Within the immediate surroundings, Mijas Golf prices per square metre fall below those in Las Lagunas and La Cala Hills, two areas where either denser infrastructure or elevated positions command a premium. Las Lagunas benefits from closer proximity to commercial amenities and transport links, which narrows the gap between asking prices and actual convenience. La Cala Hills occupies higher ground with broader coastal sightlines, a feature that consistently lifts per-square-metre values across the Costa del Sol. Mijas Golf itself trades some of that elevation and urban access for direct course frontage and a quieter profile, a trade-off that shows up clearly in the relative pricing. Buyers choosing this neighbourhood over its neighbours are typically prioritising golf infrastructure and a lower-density feel over walkability or sea views.
The range between €329k and €1.03M tells a buyer that Mijas Golf supports multiple budget tiers within a single postcode, but it also means that headline figures can obscure significant variation. A property at the lower quartile will likely be a smaller apartment in an older block, while one at the upper quartile may be a four-bedroom villa with a pool and garden. The type mix matters: with 36% apartments and 36% villas, the neighbourhood does not lean heavily toward either format, so a buyer's choice of property type will shape the experience as much as the location itself.

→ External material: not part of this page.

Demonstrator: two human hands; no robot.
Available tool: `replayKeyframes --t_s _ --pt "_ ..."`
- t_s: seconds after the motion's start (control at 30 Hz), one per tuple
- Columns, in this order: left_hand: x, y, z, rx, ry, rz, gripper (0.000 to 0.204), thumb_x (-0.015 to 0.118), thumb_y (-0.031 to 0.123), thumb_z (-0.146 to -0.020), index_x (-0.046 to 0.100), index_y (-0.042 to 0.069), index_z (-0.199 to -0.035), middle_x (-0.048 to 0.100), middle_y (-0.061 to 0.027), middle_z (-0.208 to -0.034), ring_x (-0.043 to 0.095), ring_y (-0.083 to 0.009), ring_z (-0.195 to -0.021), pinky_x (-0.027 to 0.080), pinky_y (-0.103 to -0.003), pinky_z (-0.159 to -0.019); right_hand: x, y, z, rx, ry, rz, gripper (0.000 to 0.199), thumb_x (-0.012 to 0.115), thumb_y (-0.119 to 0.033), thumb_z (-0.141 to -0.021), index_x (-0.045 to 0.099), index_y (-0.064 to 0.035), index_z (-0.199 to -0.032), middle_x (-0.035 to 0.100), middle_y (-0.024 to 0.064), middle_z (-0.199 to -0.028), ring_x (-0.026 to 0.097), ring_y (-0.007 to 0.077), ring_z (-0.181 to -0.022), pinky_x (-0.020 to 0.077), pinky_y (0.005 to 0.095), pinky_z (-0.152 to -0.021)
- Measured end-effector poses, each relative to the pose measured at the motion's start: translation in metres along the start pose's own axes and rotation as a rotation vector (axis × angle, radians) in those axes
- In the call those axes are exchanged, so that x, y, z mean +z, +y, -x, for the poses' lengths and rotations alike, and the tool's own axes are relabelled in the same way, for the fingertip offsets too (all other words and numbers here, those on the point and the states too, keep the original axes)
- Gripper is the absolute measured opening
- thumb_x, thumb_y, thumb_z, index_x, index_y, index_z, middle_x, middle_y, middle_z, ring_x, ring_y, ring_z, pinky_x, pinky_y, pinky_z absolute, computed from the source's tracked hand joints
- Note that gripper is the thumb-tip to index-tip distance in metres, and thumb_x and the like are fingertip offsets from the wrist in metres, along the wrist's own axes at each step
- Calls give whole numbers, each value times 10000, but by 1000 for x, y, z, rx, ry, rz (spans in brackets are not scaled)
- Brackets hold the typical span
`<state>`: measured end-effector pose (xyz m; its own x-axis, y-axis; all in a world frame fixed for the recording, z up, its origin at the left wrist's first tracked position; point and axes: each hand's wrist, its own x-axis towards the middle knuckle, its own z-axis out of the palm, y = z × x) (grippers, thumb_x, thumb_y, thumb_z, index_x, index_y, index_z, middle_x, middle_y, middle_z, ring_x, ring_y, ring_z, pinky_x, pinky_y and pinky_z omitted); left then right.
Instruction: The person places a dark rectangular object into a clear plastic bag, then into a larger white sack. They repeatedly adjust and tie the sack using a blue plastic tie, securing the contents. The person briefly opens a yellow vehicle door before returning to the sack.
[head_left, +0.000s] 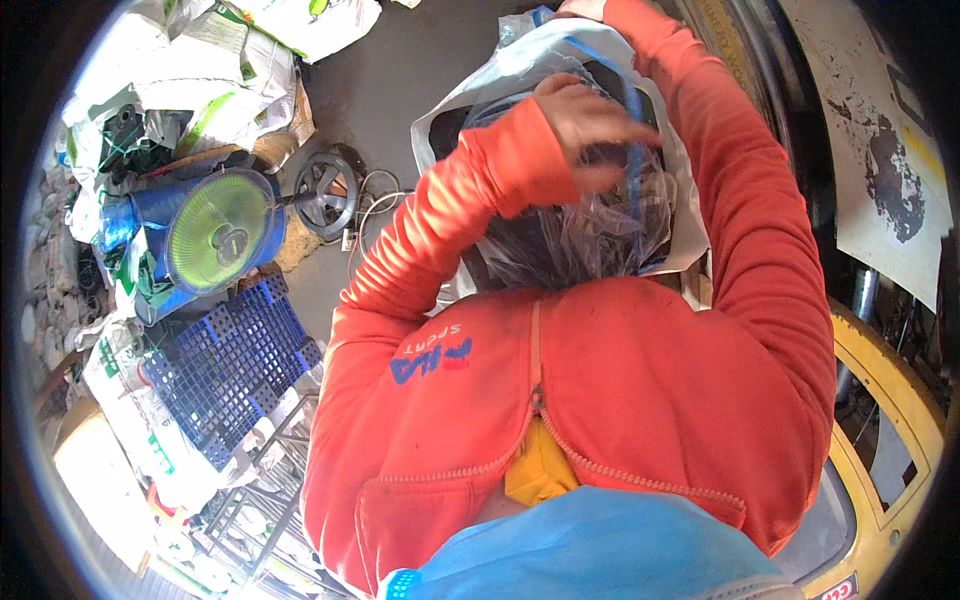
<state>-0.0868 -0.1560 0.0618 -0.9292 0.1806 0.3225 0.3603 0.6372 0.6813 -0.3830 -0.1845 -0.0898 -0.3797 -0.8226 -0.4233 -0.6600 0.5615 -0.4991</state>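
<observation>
One white plastic bag (560,150), long axis running up-down, mouth toward chest. Left hand (590,125) inside mouth, fingers loose, grasping nothing. Right hand (585,8) at bag's far end, grip unclear.

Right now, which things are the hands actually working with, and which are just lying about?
In hand:
left hand
right hand
clear plastic bag
white sack

Lying about:
green fan
blue crate
fan base
printed sacks
</observation>
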Motion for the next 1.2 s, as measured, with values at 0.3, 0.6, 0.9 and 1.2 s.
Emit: replayKeyframes --t_s 0.3,0.6,0.9,1.2 --pt "18 -110 -21 -403 -323 -49 360 471 254 -783 588 144 -1105 606 -129 -1035 568 -282 -960 420 -331 -869 -4 -7 -1 -3 -41 -81 248 566 -278 -755 645 -55 -679 620 95 -673 581 176 -582 445 320 -519" --pt "44 -140 -43 -62 -687 -283 355 470 277 -846 503 208 -1193 508 -84 -1202 531 -275 -1037 390 -359 -926 -24 -17 16 -37 37 -1281 98 593 -118 -773 543 -70 -703 560 62 -618 545 161 -518 413 286 -435" --pt "54 -148 -33 -322 -449 -40 355 455 329 -867 504 238 -1207 532 -79 -1189 535 -272 -1035 378 -361 -935 -38 -91 45 -245 212 -1181 110 582 -141 -816 590 -49 -757 579 56 -638 574 154 -561 463 267 -516" --pt "41 -152 -36 -379 -346 -286 298 539 219 -804 582 128 -1083 598 -126 -1028 570 -290 -945 435 -346 -843 -32 -124 130 -698 458 -1057 149 511 -148 -874 544 -71 -751 505 -14 -671 472 78 -598 384 202 -574"
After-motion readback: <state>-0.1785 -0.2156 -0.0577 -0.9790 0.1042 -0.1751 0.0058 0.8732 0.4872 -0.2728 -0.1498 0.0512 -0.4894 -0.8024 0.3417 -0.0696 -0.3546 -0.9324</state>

It is important to remember that these are asking prices, not completed sale prices. Sellers and agents set asks based on aspiration as much as evidence, and the final transaction often settles below the listed figure after negotiation. The gap between ask and sale can vary with market conditions, individual property condition, and the urgency of both parties. A buyer should treat these numbers as a starting point for understanding the market structure rather than a firm guide to what they will actually pay. The per-square-metre rate of €3,267 offers a useful benchmark for comparing similar properties, but it averages across different ages, specifications, and positions within the neighbourhood, so two homes at the same rate can differ substantially in quality or setting.